Hackers seeking to leverage a zero-day vulnerability in Adobe Flash made a mess of integrating the flaw into exploit kits, giving users more time to patch vulnerable systems.
According to Malwarebytes security researcher Jerome Segura, the botched integration of an exploit for the Flash zero-day vulnerability CVE-2016-1019 has significantly reduced the pool of potential victims.
Last week, Adobe deployed an emergency patch for the security issue, which impacts users of Windows, Mac, Linux and Chrome operating systems.
If exploited correctly, the type confusion vulnerability has the scope to impact millions of Adobe Flash users, crashing systems or providing the avenue for complete system hijacking.
However, as Segura notes, another saving grace for users is the fact that Adobe also mitigated the problem in Flash Player 22.214.171.124 and 126.96.36.199, preventing the security flaw being fully exploited, leading to only a crash.

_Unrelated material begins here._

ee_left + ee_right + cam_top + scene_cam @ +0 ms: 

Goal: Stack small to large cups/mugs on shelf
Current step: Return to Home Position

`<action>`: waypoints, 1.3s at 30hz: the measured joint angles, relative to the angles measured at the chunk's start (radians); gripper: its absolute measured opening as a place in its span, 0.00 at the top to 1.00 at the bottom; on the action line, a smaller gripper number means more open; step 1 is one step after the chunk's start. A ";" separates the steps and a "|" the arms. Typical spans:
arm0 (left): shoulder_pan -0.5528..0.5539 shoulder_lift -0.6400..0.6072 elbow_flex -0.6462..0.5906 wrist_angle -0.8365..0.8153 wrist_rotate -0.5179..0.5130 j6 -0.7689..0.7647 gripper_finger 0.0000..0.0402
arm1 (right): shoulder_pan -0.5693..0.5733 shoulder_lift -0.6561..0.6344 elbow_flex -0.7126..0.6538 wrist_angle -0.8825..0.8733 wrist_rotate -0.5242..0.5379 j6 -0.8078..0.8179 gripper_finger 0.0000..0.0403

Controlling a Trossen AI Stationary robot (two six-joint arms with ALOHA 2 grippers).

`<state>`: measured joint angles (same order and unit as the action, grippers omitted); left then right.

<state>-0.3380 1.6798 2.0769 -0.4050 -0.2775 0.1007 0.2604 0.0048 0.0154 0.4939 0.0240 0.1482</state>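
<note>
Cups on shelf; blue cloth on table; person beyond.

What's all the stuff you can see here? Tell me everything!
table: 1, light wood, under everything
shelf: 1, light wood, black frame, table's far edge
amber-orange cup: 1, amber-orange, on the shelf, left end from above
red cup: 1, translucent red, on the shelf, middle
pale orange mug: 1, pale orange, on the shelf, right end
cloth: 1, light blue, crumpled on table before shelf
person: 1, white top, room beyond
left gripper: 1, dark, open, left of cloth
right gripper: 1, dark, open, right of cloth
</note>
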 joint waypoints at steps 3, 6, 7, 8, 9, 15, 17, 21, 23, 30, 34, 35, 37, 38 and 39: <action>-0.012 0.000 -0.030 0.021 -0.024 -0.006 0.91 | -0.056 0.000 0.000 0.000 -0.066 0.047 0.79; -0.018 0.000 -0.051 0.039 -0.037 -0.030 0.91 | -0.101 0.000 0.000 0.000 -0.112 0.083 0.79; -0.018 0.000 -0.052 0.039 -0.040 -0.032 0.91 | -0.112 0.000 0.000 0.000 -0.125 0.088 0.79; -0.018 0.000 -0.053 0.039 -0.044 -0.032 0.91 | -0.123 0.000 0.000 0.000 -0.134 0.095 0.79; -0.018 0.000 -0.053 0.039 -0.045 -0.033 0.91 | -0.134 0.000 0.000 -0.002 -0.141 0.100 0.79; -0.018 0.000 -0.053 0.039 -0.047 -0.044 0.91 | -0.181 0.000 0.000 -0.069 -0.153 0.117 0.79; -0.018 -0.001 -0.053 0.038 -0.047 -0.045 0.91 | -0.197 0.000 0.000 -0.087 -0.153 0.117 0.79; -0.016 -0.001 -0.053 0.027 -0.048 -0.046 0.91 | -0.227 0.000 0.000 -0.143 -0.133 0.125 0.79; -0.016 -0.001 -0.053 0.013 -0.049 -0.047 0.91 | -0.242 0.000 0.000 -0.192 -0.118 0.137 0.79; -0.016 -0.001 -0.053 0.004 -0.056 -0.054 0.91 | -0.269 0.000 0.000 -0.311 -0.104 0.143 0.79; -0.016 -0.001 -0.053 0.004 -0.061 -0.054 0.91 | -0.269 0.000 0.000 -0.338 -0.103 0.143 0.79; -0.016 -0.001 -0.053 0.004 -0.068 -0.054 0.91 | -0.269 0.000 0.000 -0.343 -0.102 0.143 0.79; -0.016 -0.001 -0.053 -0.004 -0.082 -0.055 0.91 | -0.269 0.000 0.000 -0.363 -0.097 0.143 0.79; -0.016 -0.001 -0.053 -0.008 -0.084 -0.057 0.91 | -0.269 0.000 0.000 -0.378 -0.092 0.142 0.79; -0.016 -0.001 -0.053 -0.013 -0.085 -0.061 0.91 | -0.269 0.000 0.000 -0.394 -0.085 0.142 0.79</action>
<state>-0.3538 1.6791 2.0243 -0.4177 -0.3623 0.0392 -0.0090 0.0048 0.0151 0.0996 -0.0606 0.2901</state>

Malwarebytes says that the Magnitude exploit kit has been using CVE-2016-1019 in malvertising campaigns -- the deployment of fraudulent and malicious ads across advertising networks designed to dupe users into visiting malicious domains containing the kit -- "for some time."
If a user views a dodgy advert and visits a domain controlled by such a cyberattacker, the exploit kit will use the vulnerability to download the Cerber ransomware.
Once Cerber has infected a vulnerable system, the malware locks users out of their PC, encrypts files and demands between $520 - $1040 to restore functionality.
Users of Adobe Flash should update their systems as soon as possible to protect themselves against this threat.